No Portal da Eternidade

“No Portal da Eternidade”- “At Eternity’s Gate”, França, 2018

Direção: Julian Schnabel

Ao ser rejeitado com seus quadros, os únicos de uma exposição num bar, o pintor holandês Vincent Van Gogh é aconselhado por outro pintor, Paul Gauguin, a procurar fazer como ele. Escolher a liberdade para ser quem ele é na verdade. Esquecer o resto do mundo e pintar.

Sugere que o amigo deveria ir para o sul da França, já que sempre dizia:

“- Quero pintar a luz do sol.”

E ele vai para Arles. Mas o frio congela o pequeno quarto, onde só seus quadros coloridos aquecem as paredes.

Vemos que ele monta o cavalete, a tela e pega a paleta de tintas. Olha ao redor e vemos seus sapatos velhos e sujos sob o piso de ladrilhos. A mão na tela usa o preto, o amarelo e o vermelho e lá estão os sapatos como ele os vê. Uma transformação que faz pensar não só em sapatos mas, talvez, em para onde vai o dono deles. Lá fora o vento.

Um campo de girassóis queimados pelo frio. Olhamos pelos olhos de Vincent. E a paisagem traz sentimentos depressivos e mórbidos à mente. Um piano toca notas melancólicas.

Mas eis que vemos Van Gogh transformado. É verão e ele sente a terra e a grama debaixo dos pés. Um céu muito azul e uma aleia de plátanos altos e verdes oferece um caminho de sombra e luz ao pintor, que leva um chapéu de palha na cabeça.

A tela, o cavalete e as tintas ele traz às costas. Parece procurar algo. Deita-se na grama, um punhado de terra nas mãos que ele joga sobre o rosto. Uma sombra de angústia. De repente um sorriso. Monta a tela e começa a pintar imediatamente a paisagem. Com rapidez frenética.

A natureza é para onde Vincent corre para fugir de seus demônios, das vozes que ele escuta sem compreender o que falam.

Filho de pastor, ele também quis ser como o pai. Mas foi rejeitado pela comunidade que não entendia os seus sermões. Então ele encontrou Deus na natureza.

A bela fotografia de Benoit Delhomme e a câmera do diretor Julian Schnabel, ora numa posição, ora em outra, balança e embaça para dar ao espectador uma ideia de como seria o mundo de Vincent Van Gogh.

“- Quando vejo uma paisagem plana, vejo a eternidade. Só eu olho assim? Sou o único a vê-la? Mas a existência não pode ser sem razão.”

Em Arles ninguém gosta dele. Excêntrico, louco. Jogam pedras nele.

Ele vai a um hospício, por vontade própria. O irmão amado, Theo, vem visitá-lo.

“- Eu gostaria de morrer assim”, diz deitado com a cabeça no ombro de Theo.

Mas o acolhimento que ele busca é impossível. Ou quase.

Quando Paul Gauguin (Oscar Isaacs) vem ficar com ele em Arles, parecia que tudo correria bem. Mas não. Eram muito diferentes.

O diretor Julian Schnabel (“Basquiat”1996, “O Escafandro e a Borboleta”2007), ele tabém pintor famoso, escreveu o roteiro com Louise Kugelberg e o conhecido Jean-Claude Carrière. Trata-se de um apanhado de acontecimentos dos últimos anos de Vincent Van Gogh. Um filme de sensações e epifanias logo vividas como visões de pesadelo.
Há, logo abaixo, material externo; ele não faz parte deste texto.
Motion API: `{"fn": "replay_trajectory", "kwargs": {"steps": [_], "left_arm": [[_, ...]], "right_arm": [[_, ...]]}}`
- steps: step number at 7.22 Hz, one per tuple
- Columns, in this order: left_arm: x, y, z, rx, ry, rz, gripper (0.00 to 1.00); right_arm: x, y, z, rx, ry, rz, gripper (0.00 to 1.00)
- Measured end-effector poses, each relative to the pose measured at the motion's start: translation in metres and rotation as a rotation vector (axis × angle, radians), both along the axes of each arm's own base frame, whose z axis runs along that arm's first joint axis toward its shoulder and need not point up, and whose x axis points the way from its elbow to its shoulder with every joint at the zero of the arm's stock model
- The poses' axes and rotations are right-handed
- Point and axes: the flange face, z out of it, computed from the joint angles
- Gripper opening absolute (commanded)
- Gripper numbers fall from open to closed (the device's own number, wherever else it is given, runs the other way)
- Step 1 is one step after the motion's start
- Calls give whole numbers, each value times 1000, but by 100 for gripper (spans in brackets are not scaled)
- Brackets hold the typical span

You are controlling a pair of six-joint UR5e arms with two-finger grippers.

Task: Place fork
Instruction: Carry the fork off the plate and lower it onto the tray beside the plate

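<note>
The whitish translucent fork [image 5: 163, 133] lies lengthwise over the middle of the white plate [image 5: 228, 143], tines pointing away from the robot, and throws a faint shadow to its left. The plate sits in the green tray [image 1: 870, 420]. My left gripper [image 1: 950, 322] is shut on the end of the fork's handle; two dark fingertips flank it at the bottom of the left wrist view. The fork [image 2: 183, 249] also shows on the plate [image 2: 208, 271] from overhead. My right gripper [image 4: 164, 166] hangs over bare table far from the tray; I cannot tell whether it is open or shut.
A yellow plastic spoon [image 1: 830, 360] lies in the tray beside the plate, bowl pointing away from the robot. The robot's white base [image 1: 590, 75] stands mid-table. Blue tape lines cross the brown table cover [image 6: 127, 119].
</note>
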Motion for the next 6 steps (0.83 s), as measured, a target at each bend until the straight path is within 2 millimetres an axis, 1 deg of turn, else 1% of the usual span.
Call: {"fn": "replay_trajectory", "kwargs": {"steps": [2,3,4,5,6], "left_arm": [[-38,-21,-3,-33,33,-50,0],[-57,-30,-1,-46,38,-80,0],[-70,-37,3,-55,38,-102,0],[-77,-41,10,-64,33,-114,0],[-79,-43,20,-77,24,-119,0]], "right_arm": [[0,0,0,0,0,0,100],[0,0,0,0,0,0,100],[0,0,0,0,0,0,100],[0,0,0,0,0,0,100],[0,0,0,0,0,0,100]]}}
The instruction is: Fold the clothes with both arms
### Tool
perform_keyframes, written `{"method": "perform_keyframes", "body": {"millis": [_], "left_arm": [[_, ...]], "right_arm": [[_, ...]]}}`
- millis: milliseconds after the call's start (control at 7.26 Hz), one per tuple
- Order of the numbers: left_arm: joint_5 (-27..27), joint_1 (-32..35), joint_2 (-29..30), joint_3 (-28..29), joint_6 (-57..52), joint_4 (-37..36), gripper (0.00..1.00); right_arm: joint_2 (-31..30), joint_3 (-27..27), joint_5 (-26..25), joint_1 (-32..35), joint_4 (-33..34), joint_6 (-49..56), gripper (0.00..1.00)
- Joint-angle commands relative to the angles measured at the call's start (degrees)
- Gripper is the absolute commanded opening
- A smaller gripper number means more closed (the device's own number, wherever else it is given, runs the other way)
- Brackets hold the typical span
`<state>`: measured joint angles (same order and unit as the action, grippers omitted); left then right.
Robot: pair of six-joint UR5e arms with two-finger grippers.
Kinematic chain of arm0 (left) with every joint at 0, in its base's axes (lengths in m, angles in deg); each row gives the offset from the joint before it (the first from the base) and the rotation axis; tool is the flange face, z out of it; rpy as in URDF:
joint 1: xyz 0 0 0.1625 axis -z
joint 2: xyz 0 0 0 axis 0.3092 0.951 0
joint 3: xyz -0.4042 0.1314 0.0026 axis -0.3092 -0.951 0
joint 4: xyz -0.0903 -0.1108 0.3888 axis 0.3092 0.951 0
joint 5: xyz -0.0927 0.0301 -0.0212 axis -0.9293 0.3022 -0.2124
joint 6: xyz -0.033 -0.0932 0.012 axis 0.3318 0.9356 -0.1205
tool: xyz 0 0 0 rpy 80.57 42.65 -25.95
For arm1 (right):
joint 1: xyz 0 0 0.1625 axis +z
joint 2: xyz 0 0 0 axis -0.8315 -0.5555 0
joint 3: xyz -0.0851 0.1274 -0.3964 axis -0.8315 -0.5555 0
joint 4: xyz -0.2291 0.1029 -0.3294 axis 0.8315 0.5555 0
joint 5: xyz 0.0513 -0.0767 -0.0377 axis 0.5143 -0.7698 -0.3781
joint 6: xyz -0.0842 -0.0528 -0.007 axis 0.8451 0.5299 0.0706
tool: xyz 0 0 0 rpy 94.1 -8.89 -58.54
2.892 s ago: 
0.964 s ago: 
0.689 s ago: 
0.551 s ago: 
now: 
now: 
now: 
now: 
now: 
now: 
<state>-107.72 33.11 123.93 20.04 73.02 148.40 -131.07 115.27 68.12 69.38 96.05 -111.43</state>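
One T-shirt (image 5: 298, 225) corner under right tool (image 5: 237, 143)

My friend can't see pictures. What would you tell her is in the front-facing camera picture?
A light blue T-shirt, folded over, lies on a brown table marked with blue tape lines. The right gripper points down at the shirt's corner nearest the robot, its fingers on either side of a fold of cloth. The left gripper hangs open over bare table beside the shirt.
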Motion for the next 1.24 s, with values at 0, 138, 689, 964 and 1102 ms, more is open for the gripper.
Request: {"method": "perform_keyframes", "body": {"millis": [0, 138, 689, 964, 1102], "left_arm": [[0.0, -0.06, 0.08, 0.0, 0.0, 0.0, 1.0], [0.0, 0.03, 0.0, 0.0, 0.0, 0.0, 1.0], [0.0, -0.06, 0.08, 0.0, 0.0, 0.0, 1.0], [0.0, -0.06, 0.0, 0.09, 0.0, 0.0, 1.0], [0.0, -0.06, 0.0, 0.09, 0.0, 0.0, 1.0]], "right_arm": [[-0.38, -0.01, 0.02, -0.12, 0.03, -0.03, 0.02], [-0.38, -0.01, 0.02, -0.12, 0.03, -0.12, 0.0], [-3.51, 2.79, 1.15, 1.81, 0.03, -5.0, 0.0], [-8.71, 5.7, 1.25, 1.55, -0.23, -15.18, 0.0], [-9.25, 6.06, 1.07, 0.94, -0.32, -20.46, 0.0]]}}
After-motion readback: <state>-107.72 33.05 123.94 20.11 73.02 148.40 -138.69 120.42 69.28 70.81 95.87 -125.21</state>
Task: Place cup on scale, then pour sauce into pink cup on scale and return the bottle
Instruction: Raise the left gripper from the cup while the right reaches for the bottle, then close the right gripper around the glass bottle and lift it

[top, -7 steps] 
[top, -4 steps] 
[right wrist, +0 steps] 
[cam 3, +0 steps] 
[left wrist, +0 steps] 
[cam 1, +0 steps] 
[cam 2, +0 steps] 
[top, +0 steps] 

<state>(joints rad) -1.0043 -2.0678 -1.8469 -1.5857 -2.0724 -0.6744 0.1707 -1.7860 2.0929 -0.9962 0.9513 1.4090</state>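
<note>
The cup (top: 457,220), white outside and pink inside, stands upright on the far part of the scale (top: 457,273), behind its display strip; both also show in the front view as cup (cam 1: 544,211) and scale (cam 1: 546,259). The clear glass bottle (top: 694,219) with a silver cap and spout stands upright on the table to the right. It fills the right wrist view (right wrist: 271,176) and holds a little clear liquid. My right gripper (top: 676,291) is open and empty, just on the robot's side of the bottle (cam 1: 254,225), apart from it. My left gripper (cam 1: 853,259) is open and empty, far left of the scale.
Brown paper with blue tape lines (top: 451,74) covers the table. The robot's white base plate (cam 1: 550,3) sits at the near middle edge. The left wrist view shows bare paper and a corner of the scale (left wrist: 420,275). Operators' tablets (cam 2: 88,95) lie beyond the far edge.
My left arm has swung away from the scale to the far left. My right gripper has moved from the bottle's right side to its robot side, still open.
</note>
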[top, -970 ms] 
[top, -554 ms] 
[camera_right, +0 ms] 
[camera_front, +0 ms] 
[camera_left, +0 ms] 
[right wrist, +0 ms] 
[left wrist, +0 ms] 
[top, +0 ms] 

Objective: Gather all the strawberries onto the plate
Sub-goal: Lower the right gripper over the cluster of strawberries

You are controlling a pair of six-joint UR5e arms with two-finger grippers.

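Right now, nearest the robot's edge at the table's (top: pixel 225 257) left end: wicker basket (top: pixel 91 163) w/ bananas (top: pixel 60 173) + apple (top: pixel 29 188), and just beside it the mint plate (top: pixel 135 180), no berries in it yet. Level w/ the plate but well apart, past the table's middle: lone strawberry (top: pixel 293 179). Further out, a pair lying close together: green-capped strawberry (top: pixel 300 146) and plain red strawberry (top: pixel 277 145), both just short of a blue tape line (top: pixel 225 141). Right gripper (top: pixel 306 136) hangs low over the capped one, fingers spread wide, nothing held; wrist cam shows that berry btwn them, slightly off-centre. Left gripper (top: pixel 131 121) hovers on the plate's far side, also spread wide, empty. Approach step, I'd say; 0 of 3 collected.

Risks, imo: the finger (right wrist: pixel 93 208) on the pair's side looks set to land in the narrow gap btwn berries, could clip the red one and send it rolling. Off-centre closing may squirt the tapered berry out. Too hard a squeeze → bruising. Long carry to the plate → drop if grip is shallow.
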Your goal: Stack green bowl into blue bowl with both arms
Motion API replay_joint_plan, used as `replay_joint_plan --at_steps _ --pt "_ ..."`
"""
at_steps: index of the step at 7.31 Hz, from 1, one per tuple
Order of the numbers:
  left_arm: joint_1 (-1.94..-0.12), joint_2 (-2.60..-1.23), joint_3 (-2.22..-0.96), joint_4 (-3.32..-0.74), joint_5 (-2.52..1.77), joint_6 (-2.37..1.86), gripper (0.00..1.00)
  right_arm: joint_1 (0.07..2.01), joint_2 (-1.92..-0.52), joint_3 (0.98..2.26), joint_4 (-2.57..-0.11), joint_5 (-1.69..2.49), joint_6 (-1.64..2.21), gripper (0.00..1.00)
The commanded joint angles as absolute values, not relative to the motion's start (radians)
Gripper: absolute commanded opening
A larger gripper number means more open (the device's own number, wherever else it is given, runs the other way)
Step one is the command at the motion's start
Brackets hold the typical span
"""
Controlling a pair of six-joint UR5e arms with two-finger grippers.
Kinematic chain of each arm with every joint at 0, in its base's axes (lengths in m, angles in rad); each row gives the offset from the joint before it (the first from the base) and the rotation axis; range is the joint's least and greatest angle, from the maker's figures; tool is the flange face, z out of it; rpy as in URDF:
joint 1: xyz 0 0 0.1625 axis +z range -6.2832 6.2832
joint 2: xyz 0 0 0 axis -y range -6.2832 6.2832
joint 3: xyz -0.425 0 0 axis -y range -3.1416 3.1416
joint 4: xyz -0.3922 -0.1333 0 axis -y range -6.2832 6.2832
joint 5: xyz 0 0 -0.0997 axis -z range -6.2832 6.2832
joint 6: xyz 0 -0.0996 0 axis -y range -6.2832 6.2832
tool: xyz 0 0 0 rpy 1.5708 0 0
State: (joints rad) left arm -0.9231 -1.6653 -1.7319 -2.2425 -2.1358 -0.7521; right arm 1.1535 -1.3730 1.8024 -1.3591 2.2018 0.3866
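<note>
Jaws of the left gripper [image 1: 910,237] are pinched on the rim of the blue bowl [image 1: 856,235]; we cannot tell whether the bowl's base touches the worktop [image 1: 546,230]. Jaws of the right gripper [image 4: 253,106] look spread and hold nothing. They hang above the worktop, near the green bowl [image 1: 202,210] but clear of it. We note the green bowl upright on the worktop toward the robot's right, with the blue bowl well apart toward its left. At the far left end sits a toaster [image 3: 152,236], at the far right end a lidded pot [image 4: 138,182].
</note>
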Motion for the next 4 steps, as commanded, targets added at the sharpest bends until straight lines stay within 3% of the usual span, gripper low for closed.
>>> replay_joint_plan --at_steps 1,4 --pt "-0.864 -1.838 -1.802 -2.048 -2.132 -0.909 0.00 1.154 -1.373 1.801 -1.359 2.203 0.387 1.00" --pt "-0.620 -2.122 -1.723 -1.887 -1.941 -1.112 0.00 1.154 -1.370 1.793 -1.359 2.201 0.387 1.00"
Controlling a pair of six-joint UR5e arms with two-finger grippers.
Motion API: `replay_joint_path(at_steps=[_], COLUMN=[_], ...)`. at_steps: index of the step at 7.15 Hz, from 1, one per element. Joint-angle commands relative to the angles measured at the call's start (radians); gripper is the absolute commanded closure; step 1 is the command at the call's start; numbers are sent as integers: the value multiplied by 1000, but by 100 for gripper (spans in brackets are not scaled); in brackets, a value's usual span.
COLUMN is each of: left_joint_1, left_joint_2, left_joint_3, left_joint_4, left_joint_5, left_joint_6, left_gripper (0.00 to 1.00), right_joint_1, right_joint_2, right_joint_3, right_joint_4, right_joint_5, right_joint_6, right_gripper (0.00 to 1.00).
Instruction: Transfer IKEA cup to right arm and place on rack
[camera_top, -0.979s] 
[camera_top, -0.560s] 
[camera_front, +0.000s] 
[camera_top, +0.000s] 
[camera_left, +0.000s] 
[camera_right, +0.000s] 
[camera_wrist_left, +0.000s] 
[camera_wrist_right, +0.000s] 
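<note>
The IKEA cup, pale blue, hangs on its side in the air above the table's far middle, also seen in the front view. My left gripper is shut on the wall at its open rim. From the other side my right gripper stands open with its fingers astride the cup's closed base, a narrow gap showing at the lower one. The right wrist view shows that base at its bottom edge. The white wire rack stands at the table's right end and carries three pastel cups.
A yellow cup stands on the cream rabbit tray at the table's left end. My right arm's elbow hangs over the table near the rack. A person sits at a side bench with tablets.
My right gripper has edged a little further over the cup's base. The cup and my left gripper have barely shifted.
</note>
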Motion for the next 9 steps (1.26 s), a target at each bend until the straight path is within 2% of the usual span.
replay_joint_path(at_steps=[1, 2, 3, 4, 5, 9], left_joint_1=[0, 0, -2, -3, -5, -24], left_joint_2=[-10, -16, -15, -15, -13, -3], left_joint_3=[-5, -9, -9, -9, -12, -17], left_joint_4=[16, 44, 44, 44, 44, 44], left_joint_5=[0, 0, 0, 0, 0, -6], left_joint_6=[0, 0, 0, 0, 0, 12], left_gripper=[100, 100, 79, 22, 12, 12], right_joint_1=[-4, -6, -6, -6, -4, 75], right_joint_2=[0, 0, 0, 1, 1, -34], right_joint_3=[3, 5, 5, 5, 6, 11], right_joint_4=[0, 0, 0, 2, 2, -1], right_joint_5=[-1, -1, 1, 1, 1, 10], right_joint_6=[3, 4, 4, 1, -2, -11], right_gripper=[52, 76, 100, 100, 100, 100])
William Dafoe interpreta um Van Gogh etéreo, espiritualizado, carente e ambíguo. Não há palavras para descrever uma mente doentia que produzia tanta beleza estranha como defesa contra o que o atormentava.

Vincent Van Gogh morreu aos 37 anos e nunca vamos saber de fato o que aconteceu.

“Ele amava o amarelo, esse pobre Vincent”, disse Paul Gauguin.

“Talvez Deus tenha me feito pintar para gente que ainda não nasceu”, disse Van Gogh.